January 30, 2013 at 5:54 p.m.
Letter: It's not Rolfe's fault
Dear Sir,
I have attended all Bermuda Race Relations Initiative sessions and while it is true that the number of white people attending has declined I would not attribute the cause to Rolfe Commissiong.
His participation in the sessions is limited to introductions only. On one or two occasions he forgot his role and made a contribution, which was quickly cut short by the facilitators. His reputation no doubt has had an effect on both black and white attendance right from the start.

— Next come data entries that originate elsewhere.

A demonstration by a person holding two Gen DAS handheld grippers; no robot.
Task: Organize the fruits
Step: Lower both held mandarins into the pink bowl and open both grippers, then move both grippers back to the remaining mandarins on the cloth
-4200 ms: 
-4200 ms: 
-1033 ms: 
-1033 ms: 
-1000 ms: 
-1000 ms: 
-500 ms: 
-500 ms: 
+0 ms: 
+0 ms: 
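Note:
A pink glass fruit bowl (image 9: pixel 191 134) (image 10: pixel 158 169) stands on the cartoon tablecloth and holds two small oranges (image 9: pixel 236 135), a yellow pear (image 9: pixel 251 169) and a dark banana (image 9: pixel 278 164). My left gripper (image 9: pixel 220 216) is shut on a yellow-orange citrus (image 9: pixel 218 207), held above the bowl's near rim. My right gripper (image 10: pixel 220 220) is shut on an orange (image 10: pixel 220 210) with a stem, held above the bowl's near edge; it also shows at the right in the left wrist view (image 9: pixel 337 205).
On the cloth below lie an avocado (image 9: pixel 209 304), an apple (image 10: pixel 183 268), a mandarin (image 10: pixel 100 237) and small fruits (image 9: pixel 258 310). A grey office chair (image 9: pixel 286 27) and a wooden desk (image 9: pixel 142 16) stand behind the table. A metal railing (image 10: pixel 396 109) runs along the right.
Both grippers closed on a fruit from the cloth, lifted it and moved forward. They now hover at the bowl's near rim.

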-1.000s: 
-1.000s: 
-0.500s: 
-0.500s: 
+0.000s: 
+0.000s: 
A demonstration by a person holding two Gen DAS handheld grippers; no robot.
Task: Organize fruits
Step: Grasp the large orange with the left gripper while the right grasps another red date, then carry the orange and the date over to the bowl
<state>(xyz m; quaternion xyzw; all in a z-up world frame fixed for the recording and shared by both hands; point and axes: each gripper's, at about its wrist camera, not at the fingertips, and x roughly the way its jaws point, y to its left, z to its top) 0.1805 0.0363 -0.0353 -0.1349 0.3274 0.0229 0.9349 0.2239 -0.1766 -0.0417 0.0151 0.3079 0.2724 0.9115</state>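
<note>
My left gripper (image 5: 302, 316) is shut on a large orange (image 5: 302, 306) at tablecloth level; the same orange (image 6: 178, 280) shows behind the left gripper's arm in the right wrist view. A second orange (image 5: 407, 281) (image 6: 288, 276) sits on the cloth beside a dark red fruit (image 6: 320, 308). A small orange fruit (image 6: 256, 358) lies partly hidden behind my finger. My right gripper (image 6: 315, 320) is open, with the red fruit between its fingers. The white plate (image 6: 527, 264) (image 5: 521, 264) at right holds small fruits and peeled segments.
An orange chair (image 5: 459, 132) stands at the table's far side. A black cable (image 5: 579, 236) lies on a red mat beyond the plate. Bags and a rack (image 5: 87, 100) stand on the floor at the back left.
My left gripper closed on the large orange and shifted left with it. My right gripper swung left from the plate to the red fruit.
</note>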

It is unfortunate that people have deprived themselves of this opportunity because they don't like Mr Commissiong, Dr. Brown and the thought that the initiative is politically motivated. To my mind it does not matter who brings the topic forth and what the motivation is, none of us are compelled to like the messenger nor do we have to accept the politics by attending. It is curious to me that criticisms of the BBRI seem often to come from persons who have not once attended. I attribute the decline in attendance to the BBRI to the facilitating style of Dr. Bernestine Singley and Dr. Robert Jensen, job demands of working people, and the shift away from promoting the day sessions (now held on Fridays and Saturdays) to the evening lecture sessions when more working people are able to attend. I have seen consistently full halls for the lectures with a high proportion of white people in attendance.
Dr. Singley's company, under whose name the contract with government was made, is called "Straight Talk" and these facilitators do just that - they deal in straight talk and do no hand-holding of participants regardless of race unless it is during break time. Some people, including myself, have preferred a softer approach in order to keep whites, in particular, engaged in the "big conversation" but I now understand better why it is necessary to get uncomfortable in the process of changing.
If you think about it, when you move from your comfort zone into scary territory you cannot avoid being uncomfortable, agitated and confused until the new becomes familiar and makes sense. It's normal. No one likes to be made uncomfortable so there is a tendency to complain, resist, defend, blame, avoid, criticize, conveniently forget, deny, delay, and so on, rather than move courageously forward to a not-before-experienced place.
Some believe this is old stuff and they don't need it because they already have the answers, and talking about it makes it worse - so let's move on. We thought we had dealt with racism so we stopped talking about "it". We moved on and now we are finding the job was not quite done. Shucks, now we have to get uncomfortable again in order to address the fairly sizable chunk that is still in place. Trust me, "it" will continue to return until we get to where we are honest enough about it to change.